The query aggregates data from the ngx_access_log table into the ngx_distribution table. It computes the total number of logs for each status code and packet size bucket (bucket size of 10, as specified by trunc with a second argument of -1) within each time window. The date_bin function groups the data into one-minute intervals. Consequently, the ngx_distribution table is continuously updated, offering real-time insights into the distribution of packet sizes per status code.

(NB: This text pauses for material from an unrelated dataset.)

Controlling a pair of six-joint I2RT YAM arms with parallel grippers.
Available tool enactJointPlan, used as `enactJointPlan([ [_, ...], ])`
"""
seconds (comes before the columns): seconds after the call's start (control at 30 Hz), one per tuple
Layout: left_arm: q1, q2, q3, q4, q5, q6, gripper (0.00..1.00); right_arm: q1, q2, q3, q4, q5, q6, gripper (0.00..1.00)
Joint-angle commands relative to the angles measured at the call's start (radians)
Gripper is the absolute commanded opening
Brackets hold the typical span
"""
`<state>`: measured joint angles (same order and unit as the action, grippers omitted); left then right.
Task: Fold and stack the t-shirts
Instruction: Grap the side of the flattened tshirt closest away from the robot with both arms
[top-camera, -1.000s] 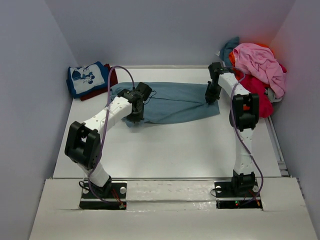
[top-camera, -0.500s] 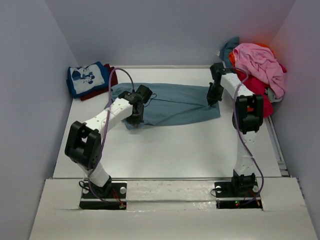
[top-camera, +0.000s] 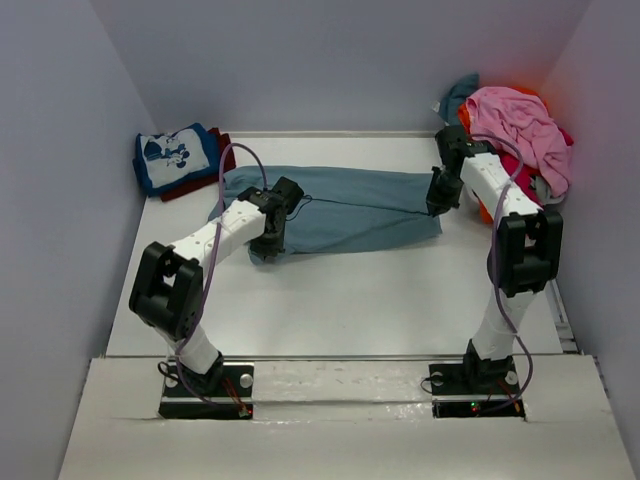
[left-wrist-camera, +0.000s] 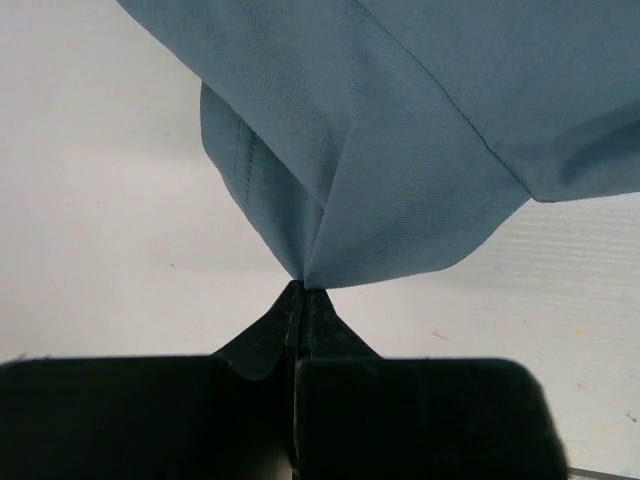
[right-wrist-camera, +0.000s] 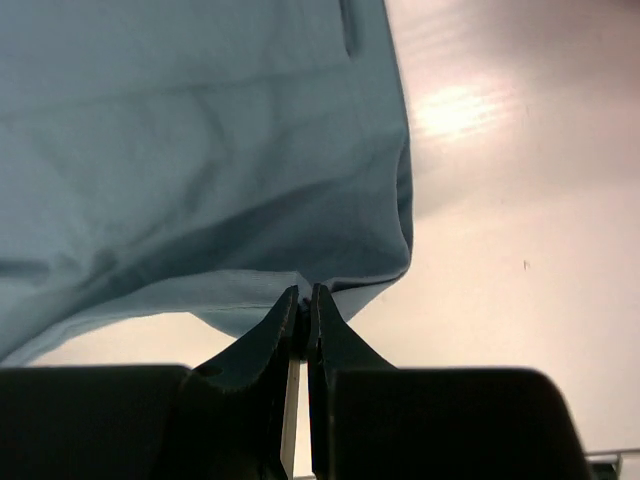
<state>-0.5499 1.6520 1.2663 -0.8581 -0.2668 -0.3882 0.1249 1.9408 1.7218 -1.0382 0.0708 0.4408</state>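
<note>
soft slate-blue tee (top-camera: 350, 208), smooth weave w/ stitched hem, L gripper (left-wrist-camera: 303, 298) n R gripper (right-wrist-camera: 303, 300) each clamped on its edge, folded cartoon-print tee (top-camera: 172, 158)

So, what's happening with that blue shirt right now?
Left gripper shut on slate-blue shirt. Right gripper shut on its other end. Loose pile of tees at far right.

Table (top-camera: 350, 300) with blue tee (top-camera: 350, 210), stack (top-camera: 175, 160), heap (top-camera: 515, 125)
</note>
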Motion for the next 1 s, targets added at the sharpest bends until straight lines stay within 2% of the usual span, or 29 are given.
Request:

Now that we have created the flow task, we can insert some data into the source table ngx_access_log:

INSERT INTO ngx_access_log VALUES
("cli1", 200, 100, "2022-01-01 00:00:00"),
("cli2", 200, 104, "2022-01-01 00:00:01"),
("cli3", 200, 120, "2022-01-01 00:00:02"),
("cli4", 200, 124, "2022-01-01 00:00:03"),
("cli5", 200, 140, "2022-01-01 00:00:04"),
("cli6", 404, 144, "2022-01-01 00:00:05"),
("cli7", 404, 160, "2022-01-01 00:00:06"),
("cli8", 404, 164, "2022-01-01 00:00:07"),
("cli9", 404, 180, "2022-01-01 00:00:08"),
("cli10", 404, 184, "2022-01-01 00:00:09");

wait at least one second for flow to update results to sink table:

SELECT * FROM ngx_distribution;
+------+-------------+------------+---------------------+----------------------------+
| stat | bucket_size | total_logs | time_window | update_at |
+------+-------------+------------+---------------------+----------------------------+
| 200 | 100 | 2 | 2022-01-01 00:00:00 | 2024-10-22 09:17:09.592000 |
| 200 | 120 | 2 | 2022-01-01 00:00:00 | 2024-10-22 09:17:09.592000 |
| 200 | 140 | 1 | 2022-01-01 00:00:00 | 2024-10-22 09:17:09.592000 |
| 404 | 140 | 1 | 2022-01-01 00:00:00 | 2024-10-22 09:17:09.592000 |
| 404 | 160 | 2 | 2022-01-01 00:00:00 | 2024-10-22 09:17:09.592000 |
| 404 | 180 | 2 | 2022-01-01 00:00:00 | 2024-10-22 09:17:09.592000 |
+------+-------------+------------+---------------------+----------------------------+

Conclusion

Continuous aggregation is a powerful tool for real-time analytics, monitoring, and dashboarding. It allows you to continuously aggregate data from a stream of events and provide real-time insights and alerts based on the aggregated data. By downsampling the data to a lower resolution, you can reduce the amount of data stored and processed, making it easier to provide real-time insights and alerts while keeping the data storage and processing costs low. Continuous aggregation is a key component of any real-time data processing system and can be used in a wide range of usecases to provide real-time insights and alerts based on streaming data.